From the records below, take each line where the string "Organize" shows up and copy it.

Material to process:
....

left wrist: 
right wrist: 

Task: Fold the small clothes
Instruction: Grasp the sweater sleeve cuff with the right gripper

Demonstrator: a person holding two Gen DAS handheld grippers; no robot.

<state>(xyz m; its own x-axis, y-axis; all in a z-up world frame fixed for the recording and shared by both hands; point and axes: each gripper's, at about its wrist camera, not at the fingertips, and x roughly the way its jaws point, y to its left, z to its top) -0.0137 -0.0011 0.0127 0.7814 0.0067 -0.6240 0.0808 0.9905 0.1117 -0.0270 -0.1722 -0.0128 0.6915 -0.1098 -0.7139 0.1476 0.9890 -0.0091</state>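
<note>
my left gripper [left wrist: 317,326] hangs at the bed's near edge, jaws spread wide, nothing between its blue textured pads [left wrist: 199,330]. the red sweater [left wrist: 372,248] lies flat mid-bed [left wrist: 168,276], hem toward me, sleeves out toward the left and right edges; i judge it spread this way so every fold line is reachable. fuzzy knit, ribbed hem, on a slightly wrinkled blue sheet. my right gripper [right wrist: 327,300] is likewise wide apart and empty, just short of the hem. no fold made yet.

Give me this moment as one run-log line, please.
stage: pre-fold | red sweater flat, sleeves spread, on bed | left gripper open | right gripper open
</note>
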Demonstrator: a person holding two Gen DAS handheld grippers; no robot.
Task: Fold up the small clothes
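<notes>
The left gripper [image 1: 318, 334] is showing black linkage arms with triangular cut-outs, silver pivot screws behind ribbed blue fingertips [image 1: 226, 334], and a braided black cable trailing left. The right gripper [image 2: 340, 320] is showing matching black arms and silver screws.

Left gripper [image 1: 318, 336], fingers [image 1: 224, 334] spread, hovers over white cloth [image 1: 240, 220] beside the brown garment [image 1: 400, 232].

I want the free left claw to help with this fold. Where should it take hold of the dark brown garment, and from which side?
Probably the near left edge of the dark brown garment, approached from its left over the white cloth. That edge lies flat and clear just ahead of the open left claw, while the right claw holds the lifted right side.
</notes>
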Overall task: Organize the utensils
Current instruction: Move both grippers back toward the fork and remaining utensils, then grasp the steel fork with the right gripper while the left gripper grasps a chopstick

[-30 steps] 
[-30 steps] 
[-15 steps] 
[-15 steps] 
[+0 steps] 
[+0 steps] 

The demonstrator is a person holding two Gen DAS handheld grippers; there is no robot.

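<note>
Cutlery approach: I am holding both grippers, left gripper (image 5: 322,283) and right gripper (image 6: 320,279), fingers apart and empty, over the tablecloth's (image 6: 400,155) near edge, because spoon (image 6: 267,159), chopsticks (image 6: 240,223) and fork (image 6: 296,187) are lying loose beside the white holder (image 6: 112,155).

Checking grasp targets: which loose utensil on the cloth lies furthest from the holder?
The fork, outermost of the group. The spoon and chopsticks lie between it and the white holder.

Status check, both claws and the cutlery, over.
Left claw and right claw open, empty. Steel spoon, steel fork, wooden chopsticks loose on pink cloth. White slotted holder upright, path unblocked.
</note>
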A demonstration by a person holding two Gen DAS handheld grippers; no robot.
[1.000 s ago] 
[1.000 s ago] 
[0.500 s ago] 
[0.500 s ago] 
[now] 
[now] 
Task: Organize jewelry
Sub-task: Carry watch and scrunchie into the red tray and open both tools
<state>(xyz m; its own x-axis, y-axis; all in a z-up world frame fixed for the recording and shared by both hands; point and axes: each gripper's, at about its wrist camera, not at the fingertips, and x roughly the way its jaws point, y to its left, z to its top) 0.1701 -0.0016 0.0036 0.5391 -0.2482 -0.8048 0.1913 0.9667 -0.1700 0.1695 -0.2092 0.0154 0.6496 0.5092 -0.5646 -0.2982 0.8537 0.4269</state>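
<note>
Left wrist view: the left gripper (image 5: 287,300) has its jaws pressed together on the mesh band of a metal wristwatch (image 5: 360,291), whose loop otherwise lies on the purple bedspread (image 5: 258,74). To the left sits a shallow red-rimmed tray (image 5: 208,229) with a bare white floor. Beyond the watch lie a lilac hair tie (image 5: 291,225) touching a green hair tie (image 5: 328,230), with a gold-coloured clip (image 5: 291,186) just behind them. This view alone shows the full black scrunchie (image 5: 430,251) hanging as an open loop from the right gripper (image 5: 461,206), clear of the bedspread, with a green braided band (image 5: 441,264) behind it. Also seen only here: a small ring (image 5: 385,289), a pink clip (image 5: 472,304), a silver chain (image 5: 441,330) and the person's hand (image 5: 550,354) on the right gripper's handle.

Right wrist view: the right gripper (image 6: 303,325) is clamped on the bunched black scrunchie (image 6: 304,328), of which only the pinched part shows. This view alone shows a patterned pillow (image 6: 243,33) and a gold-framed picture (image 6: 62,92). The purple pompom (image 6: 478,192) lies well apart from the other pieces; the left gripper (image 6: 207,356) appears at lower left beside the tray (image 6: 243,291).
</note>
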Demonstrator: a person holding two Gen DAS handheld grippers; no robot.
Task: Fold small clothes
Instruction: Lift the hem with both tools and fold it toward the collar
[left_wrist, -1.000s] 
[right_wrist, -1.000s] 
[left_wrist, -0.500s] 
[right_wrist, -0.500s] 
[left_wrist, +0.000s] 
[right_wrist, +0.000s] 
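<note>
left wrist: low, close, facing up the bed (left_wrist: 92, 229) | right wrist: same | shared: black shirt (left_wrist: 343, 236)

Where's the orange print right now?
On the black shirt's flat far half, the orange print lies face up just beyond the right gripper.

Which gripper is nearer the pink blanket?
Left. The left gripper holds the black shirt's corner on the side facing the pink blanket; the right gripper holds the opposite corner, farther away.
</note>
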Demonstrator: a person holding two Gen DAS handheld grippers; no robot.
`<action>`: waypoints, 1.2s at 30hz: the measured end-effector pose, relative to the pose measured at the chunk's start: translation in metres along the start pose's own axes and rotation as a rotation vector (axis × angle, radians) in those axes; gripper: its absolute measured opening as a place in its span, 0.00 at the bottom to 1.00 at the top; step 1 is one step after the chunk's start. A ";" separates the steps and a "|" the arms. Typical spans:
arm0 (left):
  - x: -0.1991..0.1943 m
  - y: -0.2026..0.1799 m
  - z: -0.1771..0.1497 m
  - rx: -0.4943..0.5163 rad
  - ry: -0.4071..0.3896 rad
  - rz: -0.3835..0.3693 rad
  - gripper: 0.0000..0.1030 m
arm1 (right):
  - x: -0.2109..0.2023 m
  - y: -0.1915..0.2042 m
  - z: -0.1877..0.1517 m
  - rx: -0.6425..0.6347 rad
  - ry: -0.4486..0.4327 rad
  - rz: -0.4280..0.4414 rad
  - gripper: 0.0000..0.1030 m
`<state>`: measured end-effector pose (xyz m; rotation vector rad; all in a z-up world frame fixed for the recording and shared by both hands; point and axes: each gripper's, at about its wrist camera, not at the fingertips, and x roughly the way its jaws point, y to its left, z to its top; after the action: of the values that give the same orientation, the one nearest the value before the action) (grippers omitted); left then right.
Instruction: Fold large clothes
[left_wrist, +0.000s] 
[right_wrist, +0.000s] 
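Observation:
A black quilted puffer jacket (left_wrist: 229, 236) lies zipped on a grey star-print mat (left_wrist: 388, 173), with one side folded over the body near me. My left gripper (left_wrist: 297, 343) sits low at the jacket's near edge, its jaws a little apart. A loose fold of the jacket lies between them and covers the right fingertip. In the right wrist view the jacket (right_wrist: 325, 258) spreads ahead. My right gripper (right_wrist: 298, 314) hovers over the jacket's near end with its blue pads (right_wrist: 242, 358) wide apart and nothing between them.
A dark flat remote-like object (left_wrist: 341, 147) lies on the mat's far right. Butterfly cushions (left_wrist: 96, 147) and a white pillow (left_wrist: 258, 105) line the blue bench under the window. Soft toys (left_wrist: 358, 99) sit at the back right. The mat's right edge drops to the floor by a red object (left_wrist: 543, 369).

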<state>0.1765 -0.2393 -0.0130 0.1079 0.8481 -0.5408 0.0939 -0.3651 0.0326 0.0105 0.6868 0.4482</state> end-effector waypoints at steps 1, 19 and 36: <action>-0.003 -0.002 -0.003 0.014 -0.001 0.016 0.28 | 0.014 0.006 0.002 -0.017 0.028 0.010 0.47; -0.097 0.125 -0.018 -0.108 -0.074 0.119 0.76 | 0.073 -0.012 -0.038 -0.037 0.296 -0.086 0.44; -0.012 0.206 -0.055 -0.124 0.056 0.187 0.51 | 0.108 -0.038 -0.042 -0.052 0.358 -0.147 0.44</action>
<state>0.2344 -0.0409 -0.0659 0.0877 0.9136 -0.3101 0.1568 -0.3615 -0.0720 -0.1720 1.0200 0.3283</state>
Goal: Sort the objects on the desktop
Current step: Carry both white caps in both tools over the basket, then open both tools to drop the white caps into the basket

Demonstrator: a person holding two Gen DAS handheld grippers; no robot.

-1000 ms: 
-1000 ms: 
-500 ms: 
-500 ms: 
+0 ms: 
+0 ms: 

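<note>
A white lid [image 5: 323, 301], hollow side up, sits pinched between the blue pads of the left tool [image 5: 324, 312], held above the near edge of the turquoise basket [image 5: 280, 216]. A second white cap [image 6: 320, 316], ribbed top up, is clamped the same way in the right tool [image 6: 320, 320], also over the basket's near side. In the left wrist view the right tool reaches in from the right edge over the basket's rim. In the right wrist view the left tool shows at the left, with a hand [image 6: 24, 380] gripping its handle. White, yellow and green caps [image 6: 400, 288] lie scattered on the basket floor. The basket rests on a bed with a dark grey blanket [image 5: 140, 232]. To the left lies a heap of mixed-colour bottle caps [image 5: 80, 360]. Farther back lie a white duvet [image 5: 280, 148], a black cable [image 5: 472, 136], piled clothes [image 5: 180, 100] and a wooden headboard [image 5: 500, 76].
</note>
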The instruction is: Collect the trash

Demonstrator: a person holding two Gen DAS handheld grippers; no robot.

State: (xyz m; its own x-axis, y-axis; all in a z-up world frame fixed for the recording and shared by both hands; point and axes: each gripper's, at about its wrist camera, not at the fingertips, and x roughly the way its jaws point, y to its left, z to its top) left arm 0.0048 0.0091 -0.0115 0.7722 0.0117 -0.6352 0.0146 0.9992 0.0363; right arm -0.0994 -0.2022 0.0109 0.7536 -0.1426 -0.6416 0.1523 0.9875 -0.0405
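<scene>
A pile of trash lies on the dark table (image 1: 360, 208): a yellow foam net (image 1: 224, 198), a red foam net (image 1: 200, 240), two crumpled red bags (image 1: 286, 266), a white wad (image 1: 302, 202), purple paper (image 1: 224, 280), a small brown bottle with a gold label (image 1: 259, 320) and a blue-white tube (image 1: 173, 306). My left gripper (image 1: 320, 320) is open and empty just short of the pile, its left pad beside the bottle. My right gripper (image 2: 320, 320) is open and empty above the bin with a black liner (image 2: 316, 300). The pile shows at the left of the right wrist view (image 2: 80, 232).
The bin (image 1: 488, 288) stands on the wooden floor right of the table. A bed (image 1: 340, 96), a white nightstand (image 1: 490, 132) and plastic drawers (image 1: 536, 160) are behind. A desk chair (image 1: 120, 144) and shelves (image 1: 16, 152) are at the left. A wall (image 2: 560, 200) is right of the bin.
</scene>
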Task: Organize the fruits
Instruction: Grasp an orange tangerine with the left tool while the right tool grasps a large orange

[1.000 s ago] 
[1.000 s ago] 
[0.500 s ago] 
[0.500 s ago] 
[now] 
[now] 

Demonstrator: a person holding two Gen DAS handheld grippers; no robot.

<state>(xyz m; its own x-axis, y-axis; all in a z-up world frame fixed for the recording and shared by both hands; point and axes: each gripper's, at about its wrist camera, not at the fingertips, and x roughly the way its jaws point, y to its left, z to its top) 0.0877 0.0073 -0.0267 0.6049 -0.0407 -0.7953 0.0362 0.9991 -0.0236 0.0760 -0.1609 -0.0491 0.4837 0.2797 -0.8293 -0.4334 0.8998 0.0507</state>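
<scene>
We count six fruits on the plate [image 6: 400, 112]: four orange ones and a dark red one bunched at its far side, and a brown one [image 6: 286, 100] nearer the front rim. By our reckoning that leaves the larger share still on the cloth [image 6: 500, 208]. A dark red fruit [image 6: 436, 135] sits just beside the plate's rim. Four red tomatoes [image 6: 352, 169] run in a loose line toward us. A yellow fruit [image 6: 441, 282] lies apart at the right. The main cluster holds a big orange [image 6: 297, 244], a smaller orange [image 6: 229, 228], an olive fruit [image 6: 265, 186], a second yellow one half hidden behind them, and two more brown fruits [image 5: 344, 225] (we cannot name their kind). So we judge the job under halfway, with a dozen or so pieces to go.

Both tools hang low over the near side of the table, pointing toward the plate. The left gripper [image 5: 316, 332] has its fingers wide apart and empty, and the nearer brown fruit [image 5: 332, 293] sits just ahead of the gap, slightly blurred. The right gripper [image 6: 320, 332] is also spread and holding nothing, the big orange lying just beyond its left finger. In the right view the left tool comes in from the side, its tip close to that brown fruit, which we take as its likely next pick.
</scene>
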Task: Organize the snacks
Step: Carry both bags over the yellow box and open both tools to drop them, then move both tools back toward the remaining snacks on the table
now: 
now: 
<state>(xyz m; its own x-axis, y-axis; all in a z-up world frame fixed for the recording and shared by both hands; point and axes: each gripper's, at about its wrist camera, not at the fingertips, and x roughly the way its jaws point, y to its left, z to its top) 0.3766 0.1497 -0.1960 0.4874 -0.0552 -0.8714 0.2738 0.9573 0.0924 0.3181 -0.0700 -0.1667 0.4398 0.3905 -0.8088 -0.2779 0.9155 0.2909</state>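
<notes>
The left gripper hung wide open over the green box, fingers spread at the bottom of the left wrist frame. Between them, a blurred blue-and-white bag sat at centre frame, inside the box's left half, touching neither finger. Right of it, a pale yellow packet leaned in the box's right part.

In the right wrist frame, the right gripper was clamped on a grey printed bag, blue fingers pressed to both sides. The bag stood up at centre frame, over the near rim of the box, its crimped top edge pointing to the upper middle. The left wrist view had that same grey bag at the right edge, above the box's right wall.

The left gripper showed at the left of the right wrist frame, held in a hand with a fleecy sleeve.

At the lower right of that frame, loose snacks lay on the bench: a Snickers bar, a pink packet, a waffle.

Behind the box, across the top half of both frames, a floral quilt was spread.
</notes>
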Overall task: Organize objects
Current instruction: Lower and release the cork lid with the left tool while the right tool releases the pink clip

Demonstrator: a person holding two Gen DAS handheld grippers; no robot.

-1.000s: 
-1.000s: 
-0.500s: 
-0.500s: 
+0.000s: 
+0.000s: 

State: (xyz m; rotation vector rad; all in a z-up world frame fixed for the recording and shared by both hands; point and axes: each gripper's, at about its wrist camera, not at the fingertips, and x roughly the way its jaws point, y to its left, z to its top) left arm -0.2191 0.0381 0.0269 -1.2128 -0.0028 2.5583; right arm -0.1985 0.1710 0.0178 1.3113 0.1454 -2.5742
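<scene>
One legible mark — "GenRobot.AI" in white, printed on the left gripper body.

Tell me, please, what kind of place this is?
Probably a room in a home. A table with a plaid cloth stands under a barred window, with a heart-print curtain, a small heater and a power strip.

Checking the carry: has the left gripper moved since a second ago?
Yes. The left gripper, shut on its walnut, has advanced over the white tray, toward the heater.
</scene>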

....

Answer to the problem:
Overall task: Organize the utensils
Task: Organize jewelry
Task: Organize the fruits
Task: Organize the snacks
Overall task: Organize objects

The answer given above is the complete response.